I argue that this is a nice solution for the machine, but is a terrible UX for a human. Rust has 13 levels of precedence — no way I can come up with 13 different names like Term and Factor. A much more readable formulation here is precedence table. Interestingly, this is the case where hand-written Pratt parser is more declarative:

 1
 2
 3
 4
 5
 6
 7
 8
 9
10
11
fn infix_binding_power(op: char) -> Option<(u8, u8)> {
    let res = match op {
        '=' => (2, 1),
        '?' => (4, 3),
        '+' | '-' => (5, 6),
        '*' | '/' => (7, 8),
        '.' => (14, 13),
        _ => return None,
    };
    Some(res)
}

Second Challenge

Incorporate precedence and associativity tables into the surface syntax of the grammar.

IDE Support

Finally, please provide decent IDE support ^^ Here are the features I’d consider simple and essential:

precise syntax highlighting (references colored to the same color as the corresponding declaration),
outline (fuzzy search by production names),
go to definition,
completion.

A somewhat more complex, but also crucial feature is live preview.
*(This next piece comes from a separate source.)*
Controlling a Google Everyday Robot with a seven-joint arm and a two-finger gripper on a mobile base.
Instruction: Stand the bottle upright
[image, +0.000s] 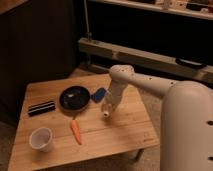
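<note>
Bottle (105, 115) is at mid-tabletop, below the wrist end of the arm, right of the carrot (76, 132) and just below a blue object (98, 94). It reads as a pale, see-through shape hanging steeply tilted from the gripper, with a whitish lower end close to the wood. Whether that end touches the tabletop (127, 137) cannot be told.

Gripper (108, 106) is closed, and by the look of it closed on the bottle's body. The fingers themselves blend into the wrist and the clear plastic.

Handling, as a judgement:
- Thin clear plastic, probably light and possibly empty.
- The walls will give under a hard squeeze and are smooth enough to slip or twist in a two-finger grip.
- It is not fragile, but it tips easily once stood up, because the base is narrow for its height.
- The best hold is across the body near the middle, leaving the base free to meet the wood flat.

Arm pose: the white arm reaches in from the robot's body at the right and bends at a rounded joint above the tabletop. It then drops down and slightly leftward to the wrist, so the gripper points at the surface.

Elsewhere on the tabletop:
- Dark plate (75, 98), left of the blue object.
- Black bar-shaped item (41, 108), further left.
- White cup (41, 138), near the front left corner, well apart from the bottle.
</note>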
It should be possible to edit the grammar or the sample text, and immediately see the resulting parse tree. Like this: https://www.youtube.com/watch?v=gb1MJnTcvds&feature=youtu.be (but, of course, the update should be instant). For UX, I suggest using doctest syntax:

1
2
/// fn foo() { }
Fn = 'fn' Name ParamList Block

Today, it takes only a day to implement a basic LSP server and get all the basic features working in most popular editors. Implementing live-preview would be more involved as there’s no existing LSP request for this. But writing a custom extension isn’t hard either, so add another day for live preview.

Third Challenge

Implement LSP server which provides basic IDE features, as well as live preview.

Challenge Responses

Folks from Galois develop a classy-named DaeDaLus — a flexible data description language for generating parsers with data dependencies. DaeDaLus makes an impressive attempt at solving the second challenge. The language is powerful enough to just directly encode Pratt-style precedence table. Even a more declarative encoding might be possible, although it doesn’t fully work at the time of writing.